Jeffrey Goldberg's opus on the future of European Jewry isn't quite as panic-stricken as the title - "Is It Time for the Jews to Leave Europe?" - suggests. Some thoughts:

-It's an extensively-reported piece, and not an easy one to brush off, not that it isn't being brushed off by some who've read it. Anyone who requires further evidence that Jew-hatred persists might want to check out the comments the piece is getting. It's hard to see, though, how an article about European anti-Semitism could exist that wouldn't attract charges of being overblown and propagandistic.

-That said, there are a couple small but crucial... I'm not sure if they're errors, exactly, so much as misleading moments. How is Dieudonné indicative of "[t]he union of Middle Eastern and European forms of anti-Semitic expression" and what does he - a non-Muslim (see the correction here) - have to do with "the European Muslim community"? And there's nothing particularly sinister about the Brussels Jewish museum being empty - I visited a couple years before the attack and, as is often the case with tiny museums, I don't remember it being overrun.

-There are some issues, too, with the framing, in the title but also in the piece itself. Repeating the idea that The Jews are a coherent entity, and that The Jews might up and leave an entire continent where they are, on a day to day basis, quite safe, is a bit... problematic might be the word. The sorts of questions you ask can determine the sort of answers you'll get. If you head out asking, "Is it time for the Jews to leave?," you're not going to hear from the people who are French, etc., of Jewish origin, and not considering emigration, or not any more than non-Jewish Europeans might be.

-There's also a question of methodology - if you're looking for Jewish Opinion, you sort of have to seek out people who are in one way or another active in the Jewish community. When plenty of Jews aren't, and may have different experiences. I had this issue when writing my dissertation - to figure out where 19th century French Jews stood on intermarriage, the obvious place to look was the Jewish press. But this offered only hints of how other Jews felt on the matter (hints like, columnists complaining that Jews weren't panicked enough). While I was able to counterbalance some of this with Alfred Naquet's writings (a fiercely secular and twice-intermarried politician of Jewish origin), the balance was inherently skewed. I think Goldberg, by necessity, runs into some of this issue as well.

-But Goldberg gets at something key with his follow-up question: "Is [Europe] still a place for Jews who want to live uncamouflaged Jewish lives?" That's precisely the issue - the "uncamouflaged" bit - and is a different one than whether individuals who happen to be culturally/ethnically Jewish are on the cusp of being hunted down. This comes up again later in his piece: "Of course it is possible, in ways that were not 80 years ago, for Jews to dissolve themselves into the larger culture.
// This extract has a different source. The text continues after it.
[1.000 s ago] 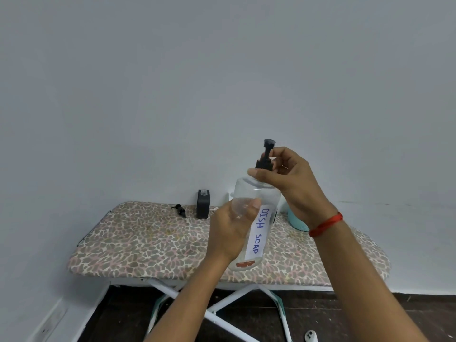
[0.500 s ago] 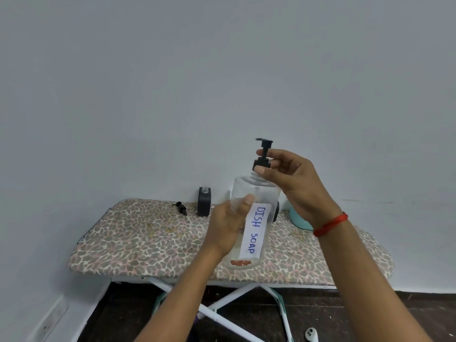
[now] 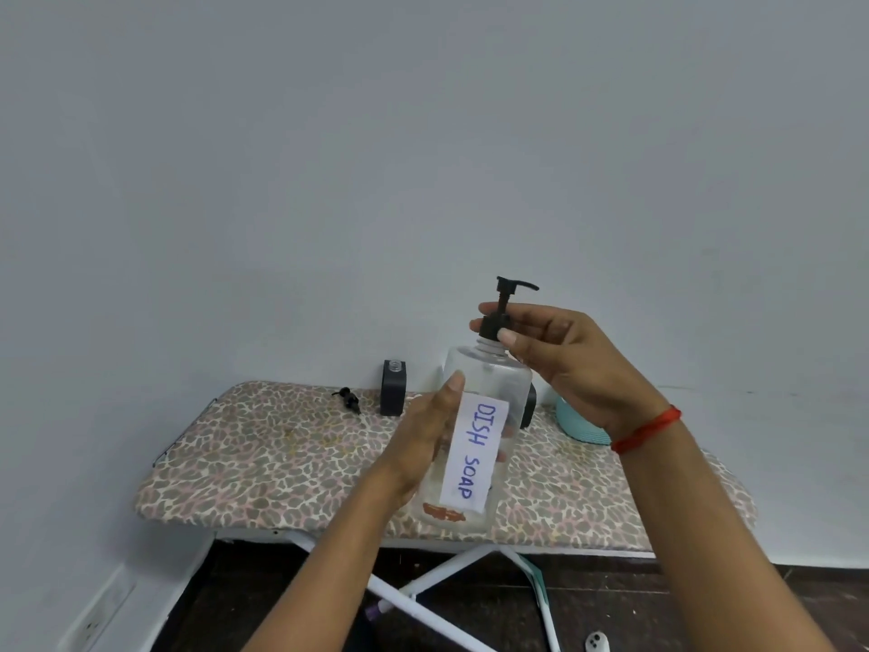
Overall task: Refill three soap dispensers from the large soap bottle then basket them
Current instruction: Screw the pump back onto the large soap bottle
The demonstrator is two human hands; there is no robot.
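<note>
I hold a large clear soap bottle (image 3: 489, 397) with a white "DISH SOAP" label in the air above the board. My left hand (image 3: 423, 440) grips its body from the left. My right hand (image 3: 559, 355) pinches the collar of the bottle's black pump (image 3: 503, 308) at the neck. The pump's nozzle points right. A dark grey dispenser (image 3: 392, 388) with its top off stands at the back of the board. A loose black pump head (image 3: 348, 398) lies to its left. Another dark dispenser (image 3: 530, 409) shows partly behind the bottle.
A leopard-print ironing board (image 3: 282, 463) on white crossed legs stands against the grey wall. A teal basket (image 3: 578, 423) sits at the back right, partly behind my right wrist. Below lie a dark floor, a small white object (image 3: 596, 643) and a wall socket (image 3: 96, 621).
The black pump has turned under my right fingers, so its nozzle now points right. The bottle stays held in about the same place.
</note>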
But for Jews who would like to stay Jewish in some sort of meaningful way, there are better places than Europe." It's not, to be clear, that it's somehow OK - somehow not anti-Semitism - if the only Jews who are in danger are the ones who worship at synagogues, or go to kosher supermarkets, or wear identifying clothes or accessories. It's anti-Semitism, but it's not racial anti-Semitism. And racial anti-Semitism is no-choice, no-opt-out, echoes-of-the-1930s anti-Semitism, and thus a different beast. Such is, at least, the impression I got from the piece. (See also, again, the UCLA controversy.)

1 comment:

  1. re:your last paragraph

    It can very well be racial antisemitism. The Jews are simply "passing" or racial anti-Semites might see anti-religious Jews as a secondary target, with the primary target being those Jews who are comfortable with public displays of their culture.